[Records contained in a dataset]
※ ※ ※
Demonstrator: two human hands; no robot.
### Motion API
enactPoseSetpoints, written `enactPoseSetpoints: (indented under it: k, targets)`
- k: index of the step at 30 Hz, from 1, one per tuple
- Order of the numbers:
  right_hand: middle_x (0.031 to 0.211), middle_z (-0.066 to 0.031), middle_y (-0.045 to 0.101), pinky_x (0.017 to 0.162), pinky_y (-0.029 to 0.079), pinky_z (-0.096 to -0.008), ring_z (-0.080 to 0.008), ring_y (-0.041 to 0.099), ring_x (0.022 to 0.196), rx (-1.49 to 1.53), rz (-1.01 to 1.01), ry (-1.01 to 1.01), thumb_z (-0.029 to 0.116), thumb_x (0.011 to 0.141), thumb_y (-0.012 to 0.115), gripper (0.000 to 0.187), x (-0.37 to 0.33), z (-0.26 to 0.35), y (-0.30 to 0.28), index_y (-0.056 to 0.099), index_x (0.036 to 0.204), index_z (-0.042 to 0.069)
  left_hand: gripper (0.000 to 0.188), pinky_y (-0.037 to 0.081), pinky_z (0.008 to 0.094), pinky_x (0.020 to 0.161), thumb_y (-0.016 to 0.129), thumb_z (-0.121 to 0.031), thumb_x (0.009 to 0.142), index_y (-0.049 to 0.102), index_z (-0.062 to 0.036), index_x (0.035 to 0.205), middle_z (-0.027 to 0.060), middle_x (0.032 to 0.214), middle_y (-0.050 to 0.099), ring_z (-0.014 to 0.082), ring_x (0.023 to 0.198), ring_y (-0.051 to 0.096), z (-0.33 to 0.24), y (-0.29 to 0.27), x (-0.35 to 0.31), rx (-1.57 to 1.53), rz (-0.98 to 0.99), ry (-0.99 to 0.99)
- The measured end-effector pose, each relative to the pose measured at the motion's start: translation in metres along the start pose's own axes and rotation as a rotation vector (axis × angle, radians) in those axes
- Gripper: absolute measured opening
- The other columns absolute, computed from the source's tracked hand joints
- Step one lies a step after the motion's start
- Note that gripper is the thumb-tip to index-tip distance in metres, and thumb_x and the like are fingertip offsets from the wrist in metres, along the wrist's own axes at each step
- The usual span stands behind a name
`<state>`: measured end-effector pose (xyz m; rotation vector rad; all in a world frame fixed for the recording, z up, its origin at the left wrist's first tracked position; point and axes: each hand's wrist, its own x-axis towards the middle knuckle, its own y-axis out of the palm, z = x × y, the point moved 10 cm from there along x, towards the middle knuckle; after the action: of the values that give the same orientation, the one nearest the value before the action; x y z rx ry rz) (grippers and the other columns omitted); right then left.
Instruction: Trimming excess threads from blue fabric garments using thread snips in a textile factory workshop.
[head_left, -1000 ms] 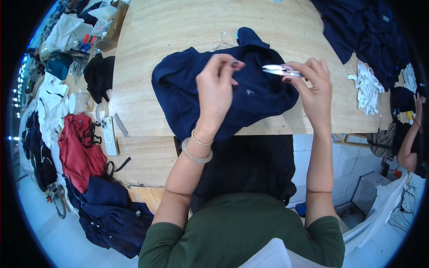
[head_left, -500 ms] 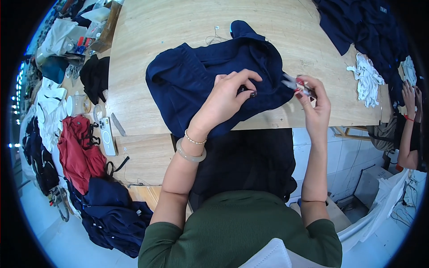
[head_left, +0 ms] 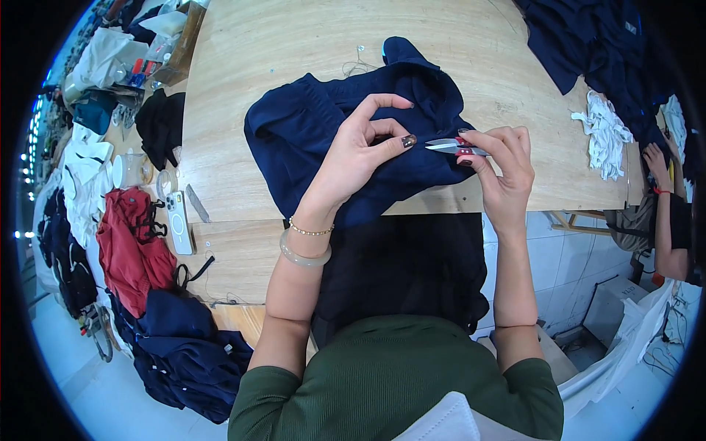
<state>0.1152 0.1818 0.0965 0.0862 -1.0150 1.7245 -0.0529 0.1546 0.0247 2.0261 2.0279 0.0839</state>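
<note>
A dark navy garment (head_left: 294, 158) lies bunched on the wooden table in front of me, a cuff-like end sticking out at its far side. Over its middle is my left hand (head_left: 360, 147), thumb and a bent finger together while the index finger arches above. Whatever that pinch may hold is too small to see. My right hand (head_left: 504, 165) grips thread snips (head_left: 448, 146) with red on the handle, between thumb and fingers. Their blades point left, slightly parted, above the garment's right part and close to the left fingertips.
At the table's left edge lie a phone (head_left: 179, 222), a grey flat strip (head_left: 197, 203), a red garment (head_left: 134, 250) and black cloth (head_left: 159, 126). White cloth strips (head_left: 604, 138) and navy garments (head_left: 588, 44) lie on the right. Another person's arm (head_left: 665, 220) is at far right.
The snips in my right hand have moved left toward my left fingertips, turning level. My left thumb and a finger have come together and the index finger has lifted. The garment has barely shifted.
</note>
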Motion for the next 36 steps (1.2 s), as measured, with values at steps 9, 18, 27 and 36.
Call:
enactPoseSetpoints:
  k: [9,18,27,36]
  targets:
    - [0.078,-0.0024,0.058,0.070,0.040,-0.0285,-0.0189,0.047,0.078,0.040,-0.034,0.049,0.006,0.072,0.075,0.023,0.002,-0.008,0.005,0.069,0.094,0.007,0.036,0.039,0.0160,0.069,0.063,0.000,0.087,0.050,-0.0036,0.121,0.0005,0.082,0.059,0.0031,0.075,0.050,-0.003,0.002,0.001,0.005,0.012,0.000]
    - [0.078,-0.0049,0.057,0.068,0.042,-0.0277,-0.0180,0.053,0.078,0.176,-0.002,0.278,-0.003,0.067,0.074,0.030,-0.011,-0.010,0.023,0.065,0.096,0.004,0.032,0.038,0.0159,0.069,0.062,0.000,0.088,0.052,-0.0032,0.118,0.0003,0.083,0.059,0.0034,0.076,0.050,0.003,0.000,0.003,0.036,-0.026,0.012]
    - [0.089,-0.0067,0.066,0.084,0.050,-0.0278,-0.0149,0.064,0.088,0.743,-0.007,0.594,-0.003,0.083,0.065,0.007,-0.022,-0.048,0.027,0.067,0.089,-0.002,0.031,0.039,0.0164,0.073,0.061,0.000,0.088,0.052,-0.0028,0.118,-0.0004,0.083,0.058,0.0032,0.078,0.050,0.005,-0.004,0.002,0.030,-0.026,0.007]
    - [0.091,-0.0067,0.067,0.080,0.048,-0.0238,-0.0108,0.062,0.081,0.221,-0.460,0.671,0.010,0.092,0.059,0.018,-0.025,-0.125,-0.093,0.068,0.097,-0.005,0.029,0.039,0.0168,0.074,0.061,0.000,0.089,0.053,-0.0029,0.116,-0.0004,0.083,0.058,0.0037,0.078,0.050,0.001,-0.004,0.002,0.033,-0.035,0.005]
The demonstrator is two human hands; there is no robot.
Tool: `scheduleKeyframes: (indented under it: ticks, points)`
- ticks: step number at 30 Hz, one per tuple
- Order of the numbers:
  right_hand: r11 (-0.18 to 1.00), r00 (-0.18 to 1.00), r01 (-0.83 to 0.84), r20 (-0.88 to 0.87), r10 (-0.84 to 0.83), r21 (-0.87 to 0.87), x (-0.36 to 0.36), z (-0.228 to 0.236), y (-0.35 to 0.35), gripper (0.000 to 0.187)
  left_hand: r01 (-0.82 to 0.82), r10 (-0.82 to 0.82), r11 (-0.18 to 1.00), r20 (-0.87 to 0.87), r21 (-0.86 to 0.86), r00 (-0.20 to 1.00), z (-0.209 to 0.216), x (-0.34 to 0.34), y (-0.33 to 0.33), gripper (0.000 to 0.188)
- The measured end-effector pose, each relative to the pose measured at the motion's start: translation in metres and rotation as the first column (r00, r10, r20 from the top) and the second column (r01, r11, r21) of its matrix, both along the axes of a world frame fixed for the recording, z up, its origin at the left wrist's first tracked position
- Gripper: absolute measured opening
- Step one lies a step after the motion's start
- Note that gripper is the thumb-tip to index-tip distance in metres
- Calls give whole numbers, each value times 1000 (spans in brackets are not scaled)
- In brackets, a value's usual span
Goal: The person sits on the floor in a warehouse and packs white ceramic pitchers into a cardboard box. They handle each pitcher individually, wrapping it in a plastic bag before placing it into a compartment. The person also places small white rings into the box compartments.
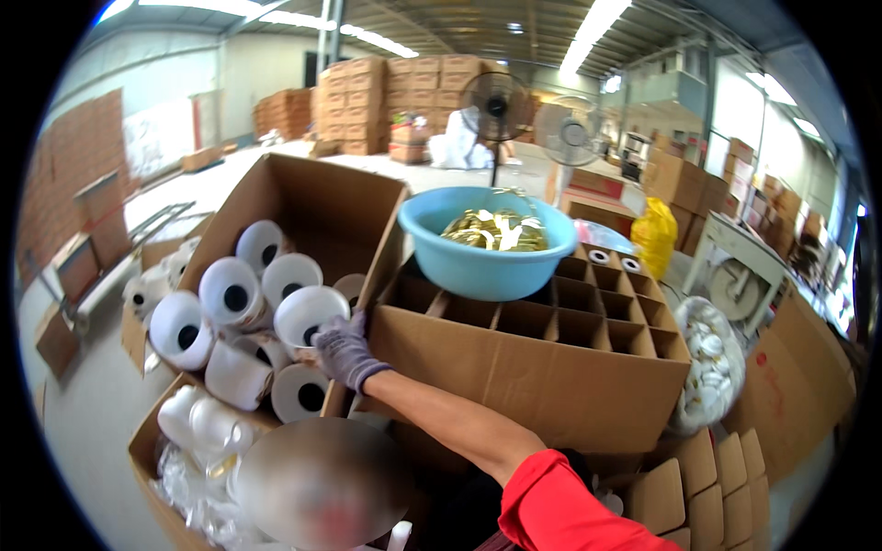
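My right hand point(347, 356), in a grey-purple glove, reaches across to the left from a red sleeve. Its fingers are closed at the lower right rim of a white cylinder point(292, 318) with a dark round hole in its end. That cylinder lies among several like it, such as a white cylinder point(230, 280) and another point(179, 321), piled in an open cardboard box point(317, 188). How far the fingertips go round the rim is hidden. My left hand does not show.
Right of the pile stands a divided carton point(524, 367), bearing a blue basin point(487, 271) of gold-coloured pieces point(496, 231). Lower left, a box holds clear plastic point(197, 500) and white bottles point(197, 418). A bag of white pieces point(707, 367) and cardboard dividers point(707, 487) lie right.
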State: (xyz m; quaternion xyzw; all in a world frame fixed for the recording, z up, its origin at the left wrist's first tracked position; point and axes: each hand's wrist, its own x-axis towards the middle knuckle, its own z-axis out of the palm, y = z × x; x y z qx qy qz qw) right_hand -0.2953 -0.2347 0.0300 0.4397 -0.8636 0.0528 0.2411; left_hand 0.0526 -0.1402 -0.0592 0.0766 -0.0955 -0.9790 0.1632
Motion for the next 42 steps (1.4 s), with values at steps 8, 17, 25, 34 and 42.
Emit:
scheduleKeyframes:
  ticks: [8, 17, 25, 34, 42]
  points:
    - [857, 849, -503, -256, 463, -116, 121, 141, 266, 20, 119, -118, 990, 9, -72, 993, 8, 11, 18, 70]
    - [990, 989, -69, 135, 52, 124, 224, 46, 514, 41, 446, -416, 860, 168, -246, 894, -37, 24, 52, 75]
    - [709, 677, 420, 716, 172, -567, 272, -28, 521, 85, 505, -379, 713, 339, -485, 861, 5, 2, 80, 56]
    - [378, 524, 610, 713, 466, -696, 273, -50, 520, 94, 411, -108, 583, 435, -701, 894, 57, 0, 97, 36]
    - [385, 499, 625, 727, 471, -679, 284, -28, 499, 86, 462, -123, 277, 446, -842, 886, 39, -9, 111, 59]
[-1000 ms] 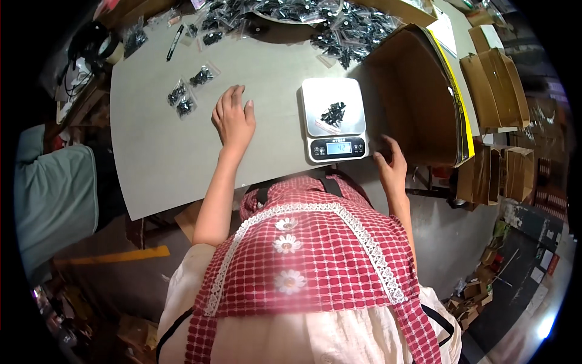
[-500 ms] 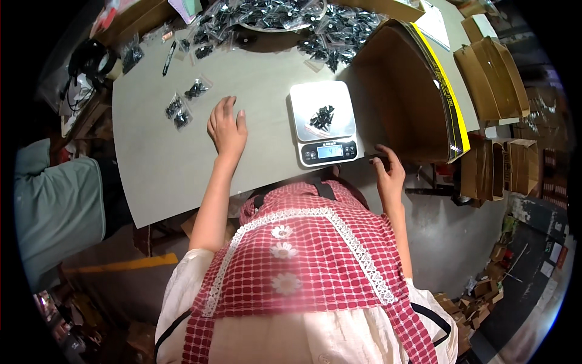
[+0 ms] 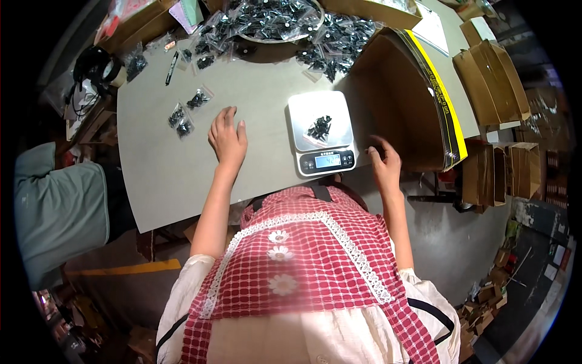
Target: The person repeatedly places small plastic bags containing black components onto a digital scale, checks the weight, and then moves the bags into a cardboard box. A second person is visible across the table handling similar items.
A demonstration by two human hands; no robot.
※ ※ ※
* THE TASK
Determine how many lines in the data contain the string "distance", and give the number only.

* WRITTEN RESPONSE
2